### YOUR ASSIGNMENT
Look through the records below for the line with "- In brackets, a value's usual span". Return that line and each one after it up to and including the line with "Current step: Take", exactly.

________________

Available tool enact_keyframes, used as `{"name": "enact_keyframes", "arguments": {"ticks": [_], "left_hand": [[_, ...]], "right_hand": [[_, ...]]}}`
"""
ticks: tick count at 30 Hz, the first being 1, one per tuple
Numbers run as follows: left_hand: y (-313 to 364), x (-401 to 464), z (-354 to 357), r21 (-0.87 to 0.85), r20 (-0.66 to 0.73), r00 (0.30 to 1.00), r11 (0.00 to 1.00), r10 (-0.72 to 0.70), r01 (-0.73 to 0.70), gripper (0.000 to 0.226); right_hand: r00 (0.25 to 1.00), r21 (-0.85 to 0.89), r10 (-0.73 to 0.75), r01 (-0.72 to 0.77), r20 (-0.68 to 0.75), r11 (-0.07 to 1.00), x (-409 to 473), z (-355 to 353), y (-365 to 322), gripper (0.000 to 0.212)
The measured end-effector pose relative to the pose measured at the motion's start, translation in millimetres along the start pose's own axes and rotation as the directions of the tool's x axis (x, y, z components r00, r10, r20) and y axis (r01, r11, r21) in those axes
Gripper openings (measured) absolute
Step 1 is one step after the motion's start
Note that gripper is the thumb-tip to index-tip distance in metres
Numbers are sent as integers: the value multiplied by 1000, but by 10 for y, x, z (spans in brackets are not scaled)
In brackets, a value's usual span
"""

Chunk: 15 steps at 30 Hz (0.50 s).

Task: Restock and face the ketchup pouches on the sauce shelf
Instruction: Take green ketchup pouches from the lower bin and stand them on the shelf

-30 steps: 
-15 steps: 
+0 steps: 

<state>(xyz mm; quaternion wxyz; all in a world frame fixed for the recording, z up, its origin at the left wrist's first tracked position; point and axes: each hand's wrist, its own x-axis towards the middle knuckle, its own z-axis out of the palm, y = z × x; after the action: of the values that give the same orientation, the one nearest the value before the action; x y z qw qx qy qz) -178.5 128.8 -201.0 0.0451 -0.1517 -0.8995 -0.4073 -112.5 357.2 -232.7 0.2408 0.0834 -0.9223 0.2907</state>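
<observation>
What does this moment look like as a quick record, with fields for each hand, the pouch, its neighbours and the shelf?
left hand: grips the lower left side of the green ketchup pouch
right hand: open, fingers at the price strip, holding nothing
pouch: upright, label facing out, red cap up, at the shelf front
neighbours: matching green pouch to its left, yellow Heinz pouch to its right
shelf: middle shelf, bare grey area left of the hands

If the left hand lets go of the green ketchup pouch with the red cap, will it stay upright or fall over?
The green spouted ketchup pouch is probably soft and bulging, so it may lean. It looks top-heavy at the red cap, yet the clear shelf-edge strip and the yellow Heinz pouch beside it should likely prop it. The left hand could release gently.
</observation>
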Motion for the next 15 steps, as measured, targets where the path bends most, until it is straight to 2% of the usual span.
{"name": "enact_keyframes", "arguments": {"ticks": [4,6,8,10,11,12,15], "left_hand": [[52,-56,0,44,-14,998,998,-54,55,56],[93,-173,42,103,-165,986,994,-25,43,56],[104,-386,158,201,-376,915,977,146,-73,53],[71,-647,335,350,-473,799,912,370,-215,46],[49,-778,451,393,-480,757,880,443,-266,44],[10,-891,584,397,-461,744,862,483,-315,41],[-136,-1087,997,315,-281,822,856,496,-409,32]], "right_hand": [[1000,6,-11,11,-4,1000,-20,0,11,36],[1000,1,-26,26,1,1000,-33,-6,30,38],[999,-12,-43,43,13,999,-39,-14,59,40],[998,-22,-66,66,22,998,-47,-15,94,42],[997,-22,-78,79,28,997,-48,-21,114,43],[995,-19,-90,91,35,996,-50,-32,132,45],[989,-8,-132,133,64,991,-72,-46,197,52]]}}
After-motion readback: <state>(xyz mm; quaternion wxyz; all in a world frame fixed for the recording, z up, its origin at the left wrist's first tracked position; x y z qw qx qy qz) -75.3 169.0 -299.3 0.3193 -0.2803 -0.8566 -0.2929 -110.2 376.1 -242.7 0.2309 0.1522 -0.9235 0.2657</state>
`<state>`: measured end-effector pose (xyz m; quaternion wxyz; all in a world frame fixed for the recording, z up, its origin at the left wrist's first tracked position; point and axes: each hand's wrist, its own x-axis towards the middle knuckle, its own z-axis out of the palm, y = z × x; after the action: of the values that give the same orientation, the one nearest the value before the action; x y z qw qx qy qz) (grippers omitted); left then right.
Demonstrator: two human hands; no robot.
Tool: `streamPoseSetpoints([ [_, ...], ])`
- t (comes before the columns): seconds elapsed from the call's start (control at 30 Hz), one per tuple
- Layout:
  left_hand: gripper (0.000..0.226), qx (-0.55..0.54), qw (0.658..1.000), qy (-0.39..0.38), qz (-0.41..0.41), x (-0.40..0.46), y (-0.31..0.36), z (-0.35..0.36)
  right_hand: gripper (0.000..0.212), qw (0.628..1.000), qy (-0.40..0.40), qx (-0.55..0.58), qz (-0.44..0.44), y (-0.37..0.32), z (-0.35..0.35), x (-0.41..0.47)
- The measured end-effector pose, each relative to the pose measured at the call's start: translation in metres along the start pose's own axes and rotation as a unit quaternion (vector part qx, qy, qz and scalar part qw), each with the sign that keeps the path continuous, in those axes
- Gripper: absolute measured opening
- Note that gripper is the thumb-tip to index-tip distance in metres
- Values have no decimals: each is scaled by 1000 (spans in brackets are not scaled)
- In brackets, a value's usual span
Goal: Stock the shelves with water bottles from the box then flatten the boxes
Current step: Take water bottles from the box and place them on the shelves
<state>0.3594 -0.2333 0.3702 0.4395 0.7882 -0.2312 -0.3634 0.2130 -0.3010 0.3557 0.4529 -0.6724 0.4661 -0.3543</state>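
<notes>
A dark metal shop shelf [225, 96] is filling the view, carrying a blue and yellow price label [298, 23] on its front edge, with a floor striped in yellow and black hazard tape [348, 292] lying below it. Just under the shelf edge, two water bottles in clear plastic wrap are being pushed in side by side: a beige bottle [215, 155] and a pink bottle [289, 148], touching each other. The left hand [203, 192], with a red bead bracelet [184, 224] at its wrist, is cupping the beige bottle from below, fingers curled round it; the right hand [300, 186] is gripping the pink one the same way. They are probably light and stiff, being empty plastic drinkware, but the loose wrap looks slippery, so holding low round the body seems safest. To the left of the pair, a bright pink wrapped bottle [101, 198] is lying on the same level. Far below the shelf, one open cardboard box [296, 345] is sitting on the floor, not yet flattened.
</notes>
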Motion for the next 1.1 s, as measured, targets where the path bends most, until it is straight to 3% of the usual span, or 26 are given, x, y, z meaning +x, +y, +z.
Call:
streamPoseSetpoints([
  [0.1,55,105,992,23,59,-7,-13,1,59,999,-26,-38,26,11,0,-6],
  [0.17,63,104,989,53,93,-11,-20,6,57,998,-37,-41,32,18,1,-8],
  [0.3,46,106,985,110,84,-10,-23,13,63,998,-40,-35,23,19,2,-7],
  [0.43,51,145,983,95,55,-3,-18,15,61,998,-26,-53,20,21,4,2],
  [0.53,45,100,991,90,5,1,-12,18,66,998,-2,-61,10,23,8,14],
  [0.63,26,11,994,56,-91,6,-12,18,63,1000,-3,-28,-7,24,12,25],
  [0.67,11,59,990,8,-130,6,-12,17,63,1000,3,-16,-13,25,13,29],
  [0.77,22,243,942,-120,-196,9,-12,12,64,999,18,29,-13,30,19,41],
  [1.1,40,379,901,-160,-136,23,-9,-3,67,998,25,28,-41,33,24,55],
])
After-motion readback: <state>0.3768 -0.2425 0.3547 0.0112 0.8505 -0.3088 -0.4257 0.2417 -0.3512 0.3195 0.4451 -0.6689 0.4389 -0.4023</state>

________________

### RESPONSE
- In brackets, a value's usual span
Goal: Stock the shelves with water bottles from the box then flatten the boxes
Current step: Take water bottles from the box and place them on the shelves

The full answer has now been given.